## YOUR OBJECTIVE
Repeat the full listing that follows, word for word.
──────── DATA EXTRACT ────────
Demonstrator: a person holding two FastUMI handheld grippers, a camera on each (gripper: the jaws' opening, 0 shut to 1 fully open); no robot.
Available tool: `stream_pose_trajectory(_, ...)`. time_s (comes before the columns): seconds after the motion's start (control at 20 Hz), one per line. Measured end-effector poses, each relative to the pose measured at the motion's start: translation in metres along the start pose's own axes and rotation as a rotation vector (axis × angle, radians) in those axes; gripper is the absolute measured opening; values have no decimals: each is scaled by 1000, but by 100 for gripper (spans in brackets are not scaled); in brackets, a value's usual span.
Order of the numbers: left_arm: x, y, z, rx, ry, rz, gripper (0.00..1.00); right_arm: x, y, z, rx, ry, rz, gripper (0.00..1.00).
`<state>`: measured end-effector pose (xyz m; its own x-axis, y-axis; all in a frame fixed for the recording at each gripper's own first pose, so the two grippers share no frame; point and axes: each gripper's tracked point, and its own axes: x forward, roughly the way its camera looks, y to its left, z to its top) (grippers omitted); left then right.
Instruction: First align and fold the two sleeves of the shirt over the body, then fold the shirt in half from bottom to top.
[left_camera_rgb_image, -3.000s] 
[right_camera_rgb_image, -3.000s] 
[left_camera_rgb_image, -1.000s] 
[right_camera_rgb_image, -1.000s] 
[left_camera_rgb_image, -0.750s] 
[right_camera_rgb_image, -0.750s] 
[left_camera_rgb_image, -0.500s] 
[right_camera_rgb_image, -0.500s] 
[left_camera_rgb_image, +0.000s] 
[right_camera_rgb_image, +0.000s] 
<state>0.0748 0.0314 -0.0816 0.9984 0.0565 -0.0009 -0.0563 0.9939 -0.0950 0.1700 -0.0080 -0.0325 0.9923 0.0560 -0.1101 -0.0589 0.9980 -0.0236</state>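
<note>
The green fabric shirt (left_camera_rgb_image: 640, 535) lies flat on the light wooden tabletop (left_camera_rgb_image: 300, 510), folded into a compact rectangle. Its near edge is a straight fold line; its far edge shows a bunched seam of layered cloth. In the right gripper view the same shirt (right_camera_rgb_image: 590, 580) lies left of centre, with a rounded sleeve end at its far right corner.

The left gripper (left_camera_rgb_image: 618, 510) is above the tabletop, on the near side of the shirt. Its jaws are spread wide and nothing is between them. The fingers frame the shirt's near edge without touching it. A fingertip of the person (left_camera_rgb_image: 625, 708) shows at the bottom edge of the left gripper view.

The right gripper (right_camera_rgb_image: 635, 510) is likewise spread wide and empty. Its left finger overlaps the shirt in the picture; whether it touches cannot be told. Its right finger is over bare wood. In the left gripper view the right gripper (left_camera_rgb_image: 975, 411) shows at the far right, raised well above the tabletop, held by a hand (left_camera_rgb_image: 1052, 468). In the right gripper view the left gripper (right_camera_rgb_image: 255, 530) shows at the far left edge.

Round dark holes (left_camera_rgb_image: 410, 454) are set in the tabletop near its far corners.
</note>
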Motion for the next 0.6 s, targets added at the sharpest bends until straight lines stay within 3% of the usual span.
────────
## RESULT
Demonstrator: a person holding two FastUMI handheld grippers, a camera on each (gripper: the jaws' opening, 0 shut to 1 fully open); no robot.
Available tool: `stream_pose_trajectory(_, ...)`. time_s (comes before the columns): seconds after the motion's start (control at 20 Hz), one per line. Measured end-effector poses, each relative to the pose measured at the motion's start: translation in metres along the start pose's own axes and rotation as a rotation vector (axis × angle, radians) in those axes; gripper is the absolute measured opening; values have no decimals: each is scaled by 1000, but by 100 for gripper (spans in brackets are not scaled); in brackets, a value's usual span.
Order of the numbers: left_arm: x, y, z, rx, ry, rz, gripper (0.00..1.00); right_arm: x, y, z, rx, ry, rz, gripper (0.00..1.00).
`<state>`: measured end-effector pose (xyz m; its own x-axis, y-axis; all in a frame fixed for the recording at each gripper's own first pose, so the two grippers share no frame; point and axes: each gripper's tracked point, and its own axes: x forward, roughly the way its camera looks, y to its left, z to its top) (grippers omitted); left then right.
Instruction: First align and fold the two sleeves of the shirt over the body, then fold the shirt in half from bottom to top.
[left_camera_rgb_image, -3.000s] 
[right_camera_rgb_image, -3.000s] 
[left_camera_rgb_image, -1.000s] 
[right_camera_rgb_image, -1.000s] 
[left_camera_rgb_image, -0.750s] 
[right_camera_rgb_image, -0.750s] 
[left_camera_rgb_image, -0.500s] 
[right_camera_rgb_image, -0.500s] 
[left_camera_rgb_image, +0.000s] 
[right_camera_rgb_image, +0.000s] 
<state>0.0748 0.0314 -0.0816 0.9984 0.0565 -0.0009 -0.0563 0.9939 -0.0950 0.1700 -0.0080 -0.0325 0.9923 0.0560 -0.1101 -0.0589 0.9980 -0.0236</state>
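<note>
The green fabric shirt (left_camera_rgb_image: 640, 535) lies flat on the light wooden tabletop (left_camera_rgb_image: 300, 510), folded into a compact rectangle. Its near edge is a straight fold line; its far edge shows a bunched seam of layered cloth. In the right gripper view the same shirt (right_camera_rgb_image: 590, 580) lies left of centre, with a rounded sleeve end at its far right corner.

The left gripper (left_camera_rgb_image: 618, 510) is above the tabletop, on the near side of the shirt. Its jaws are spread wide and nothing is between them. The fingers frame the shirt's near edge without touching it. A fingertip of the person (left_camera_rgb_image: 625, 708) shows at the bottom edge of the left gripper view.

The right gripper (right_camera_rgb_image: 635, 510) is likewise spread wide and empty. Its left finger overlaps the shirt in the picture; whether it touches cannot be told. Its right finger is over bare wood. In the left gripper view the right gripper (left_camera_rgb_image: 975, 411) shows at the far right, raised well above the tabletop, held by a hand (left_camera_rgb_image: 1052, 468). In the right gripper view the left gripper (right_camera_rgb_image: 255, 530) shows at the far left edge.

Round dark holes (left_camera_rgb_image: 410, 454) are set in the tabletop near its far corners.
</note>
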Motion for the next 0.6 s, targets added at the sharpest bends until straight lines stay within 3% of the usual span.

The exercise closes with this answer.